Dataset extract Block Start
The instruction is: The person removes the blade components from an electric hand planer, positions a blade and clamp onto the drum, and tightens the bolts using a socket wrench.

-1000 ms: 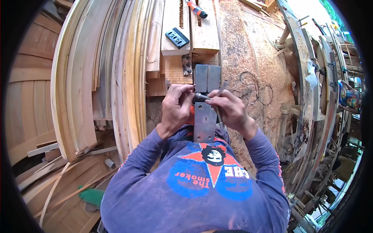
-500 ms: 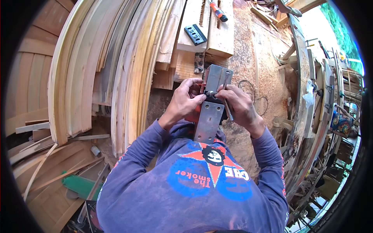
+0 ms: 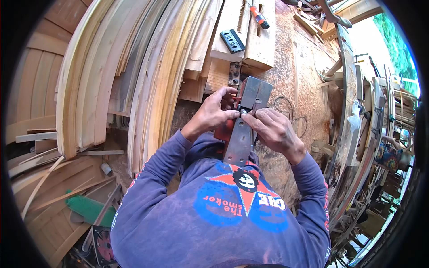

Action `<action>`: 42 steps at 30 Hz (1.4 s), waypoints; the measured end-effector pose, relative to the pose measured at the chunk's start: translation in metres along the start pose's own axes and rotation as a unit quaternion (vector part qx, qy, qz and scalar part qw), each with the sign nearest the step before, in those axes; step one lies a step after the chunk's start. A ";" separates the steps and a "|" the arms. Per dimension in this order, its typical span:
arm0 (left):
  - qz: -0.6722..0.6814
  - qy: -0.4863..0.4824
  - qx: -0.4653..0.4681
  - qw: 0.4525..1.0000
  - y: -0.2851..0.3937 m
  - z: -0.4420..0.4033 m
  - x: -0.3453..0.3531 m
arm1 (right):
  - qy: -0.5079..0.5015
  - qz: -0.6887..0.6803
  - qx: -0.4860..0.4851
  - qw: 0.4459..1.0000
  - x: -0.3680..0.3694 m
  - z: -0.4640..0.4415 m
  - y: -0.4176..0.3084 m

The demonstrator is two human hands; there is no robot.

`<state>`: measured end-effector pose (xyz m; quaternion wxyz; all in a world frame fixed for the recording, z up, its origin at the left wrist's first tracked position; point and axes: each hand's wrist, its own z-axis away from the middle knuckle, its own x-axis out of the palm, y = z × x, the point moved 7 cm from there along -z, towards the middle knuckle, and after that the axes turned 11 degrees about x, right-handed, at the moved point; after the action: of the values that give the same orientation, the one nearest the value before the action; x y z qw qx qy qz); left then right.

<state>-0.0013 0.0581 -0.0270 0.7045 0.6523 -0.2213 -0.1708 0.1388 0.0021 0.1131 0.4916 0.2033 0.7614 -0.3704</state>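
Observation:
An upturned hand planer with a metal sole (image 3: 240, 142) lies against the person's lap, its front plate (image 3: 257, 91) pointing away. My left hand (image 3: 213, 112) is at the planer's left side, thumb and fingertips closed around the middle gap. My right hand (image 3: 276, 131) has its fingers pinched on a thin metal tool (image 3: 256, 107) beside the same gap. A small round metal part (image 3: 243, 112) shows between the two hands. What the left fingertips grip is too small to make out. The planer's red body (image 3: 223, 130) shows below my left hand.
Beyond the planer, a dark slotted block (image 3: 232, 41) and an orange-black screwdriver-like tool (image 3: 259, 18) lie on mortised timbers (image 3: 261, 48). Long boards (image 3: 96, 71) are stacked at the left. A cable (image 3: 292, 111) lies on the sawdust at the right. A person (image 3: 388, 154) is at the far right.
The view has swung, so the planer appears tilted and farther right. My right hand's tool has shifted from beside the planer to over its front plate's edge. Both hands stay at the gap.

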 end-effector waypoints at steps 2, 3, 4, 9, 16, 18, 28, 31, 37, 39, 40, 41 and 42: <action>0.022 0.017 0.018 0.999 -0.005 0.003 0.003 | -0.019 0.052 0.022 0.998 0.000 -0.001 0.001; 0.044 0.032 0.035 0.998 -0.002 0.004 0.004 | -0.018 0.052 0.024 0.998 -0.003 -0.003 0.000; 0.044 0.030 0.034 0.998 0.000 0.007 0.007 | -0.016 0.079 0.009 0.997 -0.005 -0.004 -0.002; -0.042 0.081 0.139 0.986 0.029 0.018 0.012 | -0.120 0.234 -0.014 0.965 -0.016 -0.013 -0.022; -0.121 0.122 0.199 0.965 0.029 0.020 0.014 | -0.121 0.260 -0.109 0.952 -0.019 -0.021 -0.028; -0.112 0.126 0.195 0.966 0.028 0.021 0.014 | -0.121 0.259 -0.138 0.948 -0.022 -0.024 -0.029; -0.098 0.138 0.208 0.963 0.028 0.023 0.013 | -0.113 0.270 -0.189 0.937 -0.019 -0.039 -0.040; -0.105 0.147 0.214 0.960 0.028 0.023 0.013 | -0.148 0.285 -0.201 0.925 -0.018 -0.036 -0.045; -0.116 0.159 0.259 0.946 0.027 0.023 0.013 | -0.151 0.295 -0.229 0.915 -0.014 -0.029 -0.047; -0.129 0.169 0.279 0.937 0.029 0.023 0.013 | -0.151 0.283 -0.232 0.918 -0.015 -0.030 -0.046; -0.127 0.168 0.279 0.937 0.030 0.023 0.014 | -0.150 0.269 -0.234 0.922 -0.016 -0.031 -0.045; -0.120 0.167 0.260 0.943 0.030 0.023 0.014 | -0.151 0.269 -0.233 0.922 -0.015 -0.031 -0.043; -0.112 0.165 0.241 0.950 0.029 0.023 0.013 | -0.143 0.256 -0.218 0.931 -0.016 -0.033 -0.040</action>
<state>-0.0038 0.0341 0.0039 0.5292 0.8424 -0.0621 -0.0806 0.0987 0.0029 0.1498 0.7056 0.2244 0.6672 -0.0819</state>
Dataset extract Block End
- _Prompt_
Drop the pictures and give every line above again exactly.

- _Output of the task_
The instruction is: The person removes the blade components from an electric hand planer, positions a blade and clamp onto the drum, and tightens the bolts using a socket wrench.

-1000 ms: 
-500 ms: 
+0 ms: 

Action `<action>`: 42 steps at 30 Hz (1.4 s), waypoints; the measured end-effector pose, relative to the pose measured at the chunk's start: translation in metres along the start pose's own axes and rotation as a unit quaternion (vector part qx, qy, qz and scalar part qw), each with the sign nearest the step before, in those axes; step one lies a step after the chunk's start. A ";" separates the steps and a "|" the arms. Per dimension in this order, its typical span:
arm0 (left):
  - qz: -0.6722..0.6814
  - qy: -0.4863..0.4824
  - qx: -0.4653..0.4681
  - qw: 0.4525..1.0000
  - y: -0.2851..0.3937 m
  - z: -0.4420..0.4033 m
  - x: -0.3453..0.3531 m
arm1 (right):
  - qy: -0.5079..0.5015
  - qz: -0.6887..0.6803
  - qx: -0.4860..0.4851
  - qw: 0.4459..1.0000
  - x: -0.3680..0.3694 m
  - z: -0.4640..0.4415 m
  - y: -0.4176..0.3084 m

The demonstrator is two human hands; there is no robot.

`<state>`: measured end-effector pose (xyz m; quaternion wxyz; all in a world frame fixed for the recording, z up, its origin at the left wrist's first tracked position; point and axes: each hand's wrist, its own z-axis away from the middle knuckle, its own x-axis out of the palm, y = z × x, the point moved 7 cm from there along -z, towards the middle knuckle, and after that the axes turned 11 degrees about x, right-handed, at the moved point; after the action: of the values that give the same orientation, the one nearest the value before the action; x y z qw qx qy qz); left then right.

<state>-0.0013 0.0581 -0.0270 0.7045 0.6523 -0.2213 -0.1708 0.1388 0.0021 0.1131 0.4916 0.2033 0.7614 -0.3704</state>
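Observation:
An upturned hand planer with a metal sole (image 3: 240, 142) lies against the person's lap, its front plate (image 3: 257, 91) pointing away. My left hand (image 3: 213, 112) is at the planer's left side, thumb and fingertips closed around the middle gap. My right hand (image 3: 276, 131) has its fingers pinched on a thin metal tool (image 3: 256, 107) beside the same gap. A small round metal part (image 3: 243, 112) shows between the two hands. What the left fingertips grip is too small to make out. The planer's red body (image 3: 223, 130) shows below my left hand.
Beyond the planer, a dark slotted block (image 3: 232, 41) and an orange-black screwdriver-like tool (image 3: 259, 18) lie on mortised timbers (image 3: 261, 48). Long boards (image 3: 96, 71) are stacked at the left. A cable (image 3: 292, 111) lies on the sawdust at the right. A person (image 3: 388, 154) is at the far right.
The view has swung, so the planer appears tilted and farther right. My right hand's tool has shifted from beside the planer to over its front plate's edge. Both hands stay at the gap.
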
 end-effector waypoints at steps 2, 3, 4, 9, 16, 18, 28, 31, 37, 39, 40, 41 and 42: <action>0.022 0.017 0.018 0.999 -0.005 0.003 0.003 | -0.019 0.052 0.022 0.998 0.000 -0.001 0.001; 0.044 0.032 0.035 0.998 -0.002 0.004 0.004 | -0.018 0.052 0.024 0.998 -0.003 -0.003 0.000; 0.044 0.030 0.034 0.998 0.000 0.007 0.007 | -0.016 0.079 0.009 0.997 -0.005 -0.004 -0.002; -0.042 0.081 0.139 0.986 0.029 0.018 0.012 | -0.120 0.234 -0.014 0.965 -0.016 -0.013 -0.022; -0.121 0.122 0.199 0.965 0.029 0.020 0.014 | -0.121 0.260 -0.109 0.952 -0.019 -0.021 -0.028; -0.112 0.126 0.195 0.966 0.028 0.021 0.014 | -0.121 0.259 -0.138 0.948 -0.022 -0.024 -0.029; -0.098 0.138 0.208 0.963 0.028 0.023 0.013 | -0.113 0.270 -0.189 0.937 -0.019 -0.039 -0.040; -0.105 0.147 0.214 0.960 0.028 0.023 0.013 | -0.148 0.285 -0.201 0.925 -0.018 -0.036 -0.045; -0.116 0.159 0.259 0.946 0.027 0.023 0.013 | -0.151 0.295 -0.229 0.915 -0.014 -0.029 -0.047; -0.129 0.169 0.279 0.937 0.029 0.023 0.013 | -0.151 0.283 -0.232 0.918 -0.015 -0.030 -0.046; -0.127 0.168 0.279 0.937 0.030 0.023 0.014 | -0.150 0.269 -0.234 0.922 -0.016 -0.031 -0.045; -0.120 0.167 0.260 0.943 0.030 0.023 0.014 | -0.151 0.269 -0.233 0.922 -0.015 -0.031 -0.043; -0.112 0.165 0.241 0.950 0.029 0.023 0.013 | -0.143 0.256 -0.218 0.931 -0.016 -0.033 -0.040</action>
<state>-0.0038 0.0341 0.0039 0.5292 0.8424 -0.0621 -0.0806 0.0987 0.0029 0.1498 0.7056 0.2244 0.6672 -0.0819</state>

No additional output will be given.